## Exercise brief
Could you output each line below exactly as it appears, excluding any pictures?

## Supplied records
· · · · ·

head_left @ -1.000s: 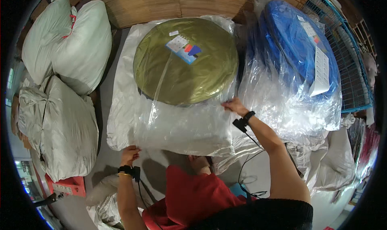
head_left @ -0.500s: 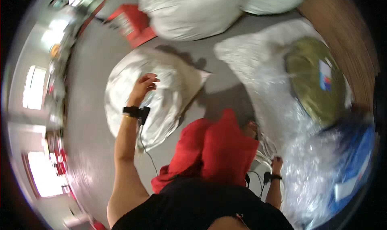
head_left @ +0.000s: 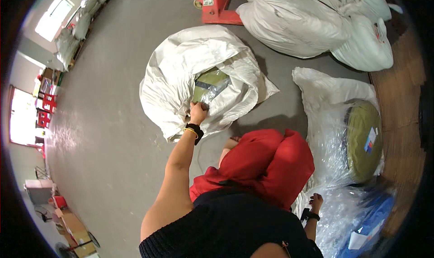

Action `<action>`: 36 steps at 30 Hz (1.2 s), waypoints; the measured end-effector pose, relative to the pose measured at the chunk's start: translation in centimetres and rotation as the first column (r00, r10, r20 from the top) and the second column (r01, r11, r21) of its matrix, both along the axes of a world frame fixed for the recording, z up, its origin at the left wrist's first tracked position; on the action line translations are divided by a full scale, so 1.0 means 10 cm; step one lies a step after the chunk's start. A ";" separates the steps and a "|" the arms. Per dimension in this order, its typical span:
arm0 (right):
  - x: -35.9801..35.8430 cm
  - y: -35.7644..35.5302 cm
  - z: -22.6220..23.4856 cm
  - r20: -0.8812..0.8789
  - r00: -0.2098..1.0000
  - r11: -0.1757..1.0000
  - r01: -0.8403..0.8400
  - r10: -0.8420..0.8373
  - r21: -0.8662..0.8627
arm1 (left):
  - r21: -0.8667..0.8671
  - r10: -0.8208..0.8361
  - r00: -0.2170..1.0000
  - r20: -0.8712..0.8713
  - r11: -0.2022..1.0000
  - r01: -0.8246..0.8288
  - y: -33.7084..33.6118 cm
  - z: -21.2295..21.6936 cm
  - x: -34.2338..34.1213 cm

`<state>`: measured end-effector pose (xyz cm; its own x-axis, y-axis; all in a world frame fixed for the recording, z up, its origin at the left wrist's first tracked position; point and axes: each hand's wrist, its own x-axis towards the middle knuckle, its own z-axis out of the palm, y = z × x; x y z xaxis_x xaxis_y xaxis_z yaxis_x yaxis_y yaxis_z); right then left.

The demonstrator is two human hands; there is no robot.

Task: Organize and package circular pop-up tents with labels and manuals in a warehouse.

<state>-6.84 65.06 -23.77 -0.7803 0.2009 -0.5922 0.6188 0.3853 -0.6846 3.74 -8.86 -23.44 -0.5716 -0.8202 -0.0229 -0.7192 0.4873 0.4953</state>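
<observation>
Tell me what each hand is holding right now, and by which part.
The left hand grips the clear plastic wrap at the near edge of the olive green bundle inside the open white sack. The right hand rests on crumpled clear plastic; whether it grips cannot be told.

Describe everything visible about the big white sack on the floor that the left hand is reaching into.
The white sack lies slumped on the grey concrete floor, crumpled and creased; it looks like woven plastic. Its mouth gapes toward the person, showing an olive-green item in clear plastic wrap inside. The left hand, wearing a black wristband, grips the wrapped item at the opening. The sack's folded edges spread out flat at the right. It lies apart from the fuller white sacks beyond it.
</observation>
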 end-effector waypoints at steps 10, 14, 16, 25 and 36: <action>-0.08 -0.25 0.29 0.017 1.000 0.999 -0.007 0.006 0.051 | 0.235 0.496 0.819 -0.289 0.866 -0.441 -0.29 -0.19 0.55; -0.02 -0.30 0.23 0.067 0.997 0.999 -0.031 0.028 0.041 | 0.355 0.717 0.696 -0.020 0.656 -0.666 -0.57 -0.57 0.90; 0.06 -0.27 0.21 0.094 0.996 0.999 -0.004 0.000 0.042 | 0.512 0.762 0.645 -0.059 0.578 -0.635 -0.68 -0.72 0.98; -0.02 -0.09 0.28 0.082 0.996 0.999 -0.025 0.022 0.036 | 0.999 0.982 0.186 0.005 0.002 -0.040 -0.90 -0.43 0.80; -1.35 -2.22 3.03 -0.608 0.581 0.814 -0.544 0.541 0.203 | 0.911 0.953 0.211 -0.219 0.123 0.393 -0.91 1.16 0.18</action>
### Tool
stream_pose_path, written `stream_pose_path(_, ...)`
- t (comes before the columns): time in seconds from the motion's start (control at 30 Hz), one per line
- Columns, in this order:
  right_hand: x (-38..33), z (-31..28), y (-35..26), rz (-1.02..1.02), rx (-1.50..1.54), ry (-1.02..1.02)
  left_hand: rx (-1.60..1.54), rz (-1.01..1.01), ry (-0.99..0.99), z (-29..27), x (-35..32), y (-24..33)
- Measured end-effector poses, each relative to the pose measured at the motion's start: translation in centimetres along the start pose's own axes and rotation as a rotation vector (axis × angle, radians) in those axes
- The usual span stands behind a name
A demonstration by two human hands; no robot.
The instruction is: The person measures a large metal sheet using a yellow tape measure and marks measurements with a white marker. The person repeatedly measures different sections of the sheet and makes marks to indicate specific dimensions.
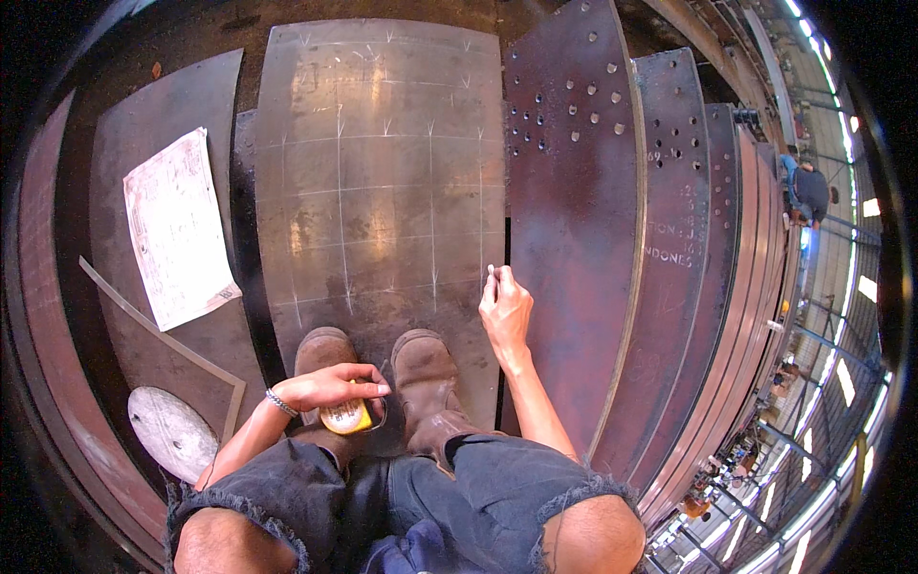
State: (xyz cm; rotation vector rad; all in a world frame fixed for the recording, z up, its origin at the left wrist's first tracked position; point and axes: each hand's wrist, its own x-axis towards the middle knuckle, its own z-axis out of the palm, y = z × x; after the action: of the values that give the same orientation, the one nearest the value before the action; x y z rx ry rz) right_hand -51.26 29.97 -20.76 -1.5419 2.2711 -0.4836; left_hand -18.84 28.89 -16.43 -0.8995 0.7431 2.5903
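Note:
My left hand point(335, 386) is wrapped over a yellow tape measure point(346, 417), held low in front of my boots. My right hand point(506, 308) pinches a short white chalk stick point(491, 270), its tip at the right edge of a flat steel plate point(382, 220). White lines cross this plate in a grid, with arrow-like marks along them. My brown boots point(426, 368) stand on the plate's near end.
To the left, a paper drawing point(182, 230) lies on another plate, near a metal angle square point(172, 344) and an oval metal disc point(172, 432). Reddish beams with holes point(574, 191) stand close on the right. A person point(808, 191) is bent over at far right.

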Motion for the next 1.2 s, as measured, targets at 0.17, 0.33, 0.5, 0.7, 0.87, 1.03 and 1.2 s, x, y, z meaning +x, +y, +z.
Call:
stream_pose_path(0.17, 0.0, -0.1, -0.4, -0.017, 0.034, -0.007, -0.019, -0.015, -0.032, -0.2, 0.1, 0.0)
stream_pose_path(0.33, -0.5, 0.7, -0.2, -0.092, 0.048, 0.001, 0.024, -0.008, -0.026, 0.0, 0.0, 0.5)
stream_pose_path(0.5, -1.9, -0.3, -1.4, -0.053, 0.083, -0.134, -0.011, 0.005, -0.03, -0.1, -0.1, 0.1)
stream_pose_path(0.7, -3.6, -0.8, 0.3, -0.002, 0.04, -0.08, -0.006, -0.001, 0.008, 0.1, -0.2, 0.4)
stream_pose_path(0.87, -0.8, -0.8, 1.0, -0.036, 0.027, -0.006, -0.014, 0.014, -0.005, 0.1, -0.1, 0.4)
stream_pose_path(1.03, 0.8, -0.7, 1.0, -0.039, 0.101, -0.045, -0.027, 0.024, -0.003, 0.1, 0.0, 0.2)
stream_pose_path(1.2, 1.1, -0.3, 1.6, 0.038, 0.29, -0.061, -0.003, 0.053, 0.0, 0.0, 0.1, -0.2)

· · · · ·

## Reply to the task
head_left @ -1.000s: 
head_left @ -0.500s: 
head_left @ +0.000s: 

Action `<action>`: 36 steps at 30 Hz (1.2 s), waypoints; the measured end-effector pose, relative to the pose measured at the chunk's start: translation in centimetres and rotation as the first column (r00, r10, r20 from the top) and the second column (r01, r11, r21) of its matrix, both along the axes of a world frame fixed for the recording, z up, its origin at the left wrist's first tracked position; on the action line translations are divided by a full scale, so 1.0 means 10 cm; step one lies a step after the chunk's start. A ";" separates the steps and a "|" the arms. Per dimension in this order, its typical span:
arm0 (right):
  - x: -35.9801..35.8430 cm
  - y: -35.7644..35.5302 cm
  - z: -22.6220..23.4856 cm
  - r20: -0.8812..0.8789
  - r00: -0.2098..1.0000
  - r11: -0.1757..1.0000
  - r01: -0.8403..0.8400
  - r10: -0.8420..0.8373
  - r21: -0.8662..0.8627
arm1 (left):
  - r21: -0.8667..0.8671
  - r10: -0.8208..0.8361
  - r00: -0.2170..1.0000
  - r20: -0.8712..0.8713
  - r11: -0.2022..1.0000
  - r01: -0.8246..0.8288
  - y: -33.7084..33.6118 cm
  - z: -21.2295..21.6936 cm
  - x: -34.2338..34.1213 cm

`<state>`: measured end-effector pose (xyz cm; its own x-axis, y-axis; all in a world frame fixed for the recording, z up, its origin at the left wrist's first tracked position; point and axes: each hand's wrist, its own x-axis towards the middle knuckle, its own z-axis out of the palm, y = z × x; x y z xaxis_x xaxis_y xaxis_z yaxis_x yaxis_y yaxis_z); right then left.

The demonstrator is two human hands; there is no robot.

Task: Organize and package circular pop-up tents with labels and manuals in a warehouse.

<state>-6.84 65.06 -23.77 -0.7803 0.2009 -0.5922 0.6188 0.3853 -0.6846 3.74 -8.86 -23.44 -0.5716 -0.8202 -0.0229 -0.7192 0.4873 0.4953</state>
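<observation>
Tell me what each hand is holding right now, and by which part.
The left hand grips the clear plastic wrap at the near edge of the olive green bundle inside the open white sack. The right hand rests on crumpled clear plastic; whether it grips cannot be told.

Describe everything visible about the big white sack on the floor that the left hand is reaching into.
The white sack lies slumped on the grey concrete floor, crumpled and creased; it looks like woven plastic. Its mouth gapes toward the person, showing an olive-green item in clear plastic wrap inside. The left hand, wearing a black wristband, grips the wrapped item at the opening. The sack's folded edges spread out flat at the right. It lies apart from the fuller white sacks beyond it.
</observation>
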 end-effector waypoints at steps 10, 14, 16, 25 and 36: <action>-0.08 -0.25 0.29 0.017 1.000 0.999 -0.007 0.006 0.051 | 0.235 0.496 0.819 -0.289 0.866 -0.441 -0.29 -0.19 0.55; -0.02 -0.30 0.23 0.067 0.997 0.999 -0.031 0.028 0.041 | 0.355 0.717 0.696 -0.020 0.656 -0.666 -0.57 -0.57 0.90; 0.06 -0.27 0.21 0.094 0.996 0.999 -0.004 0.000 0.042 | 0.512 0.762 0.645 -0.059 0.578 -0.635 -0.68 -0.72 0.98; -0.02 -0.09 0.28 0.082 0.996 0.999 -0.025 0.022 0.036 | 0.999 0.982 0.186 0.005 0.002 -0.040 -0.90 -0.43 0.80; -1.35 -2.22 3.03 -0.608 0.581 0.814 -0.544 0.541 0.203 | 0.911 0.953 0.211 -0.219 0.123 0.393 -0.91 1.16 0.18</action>
### Tool
stream_pose_path, written `stream_pose_path(_, ...)`
- t (comes before the columns): time in seconds from the motion's start (control at 30 Hz), one per line
- Columns, in this order:
  right_hand: x (-38..33), z (-31..28), y (-35..26), rz (-1.02..1.02), rx (-1.50..1.54), ry (-1.02..1.02)
  left_hand: rx (-1.60..1.54), rz (-1.01..1.01), ry (-0.99..0.99), z (-29..27), x (-35..32), y (-24..33)
- Measured end-effector poses, each relative to the pose measured at the motion's start: translation in centimetres along the start pose's own axes and rotation as a rotation vector (axis × angle, radians) in those axes
- The usual span stands behind a name
A demonstration by two human hands; no robot.
The instruction is: The person measures a large metal sheet using a yellow tape measure and marks measurements with a white marker. The person repeatedly measures different sections of the sheet and makes marks to indicate specific dimensions.
State: (xyz cm; rotation vector rad; all in a world frame fixed for the recording, z up, its origin at the left wrist's first tracked position; point and axes: each hand's wrist, its own x-axis towards the middle knuckle, its own z-axis out of the palm, y = z × x; after the action: of the values that give the same orientation, the one nearest the value before the action; x y z rx ry rz) right_hand -51.26 29.97 -20.76 -1.5419 2.2711 -0.4836; left_hand -18.84 28.89 -16.43 -0.8995 0.7431 2.5903
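Note:
My left hand point(335, 386) is wrapped over a yellow tape measure point(346, 417), held low in front of my boots. My right hand point(506, 308) pinches a short white chalk stick point(491, 270), its tip at the right edge of a flat steel plate point(382, 220). White lines cross this plate in a grid, with arrow-like marks along them. My brown boots point(426, 368) stand on the plate's near end.
To the left, a paper drawing point(182, 230) lies on another plate, near a metal angle square point(172, 344) and an oval metal disc point(172, 432). Reddish beams with holes point(574, 191) stand close on the right. A person point(808, 191) is bent over at far right.
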
Motion for the next 1.2 s, as measured, targets at 0.17, 0.33, 0.5, 0.7, 0.87, 1.03 and 1.2 s, x, y, z meaning +x, +y, +z.
Call:
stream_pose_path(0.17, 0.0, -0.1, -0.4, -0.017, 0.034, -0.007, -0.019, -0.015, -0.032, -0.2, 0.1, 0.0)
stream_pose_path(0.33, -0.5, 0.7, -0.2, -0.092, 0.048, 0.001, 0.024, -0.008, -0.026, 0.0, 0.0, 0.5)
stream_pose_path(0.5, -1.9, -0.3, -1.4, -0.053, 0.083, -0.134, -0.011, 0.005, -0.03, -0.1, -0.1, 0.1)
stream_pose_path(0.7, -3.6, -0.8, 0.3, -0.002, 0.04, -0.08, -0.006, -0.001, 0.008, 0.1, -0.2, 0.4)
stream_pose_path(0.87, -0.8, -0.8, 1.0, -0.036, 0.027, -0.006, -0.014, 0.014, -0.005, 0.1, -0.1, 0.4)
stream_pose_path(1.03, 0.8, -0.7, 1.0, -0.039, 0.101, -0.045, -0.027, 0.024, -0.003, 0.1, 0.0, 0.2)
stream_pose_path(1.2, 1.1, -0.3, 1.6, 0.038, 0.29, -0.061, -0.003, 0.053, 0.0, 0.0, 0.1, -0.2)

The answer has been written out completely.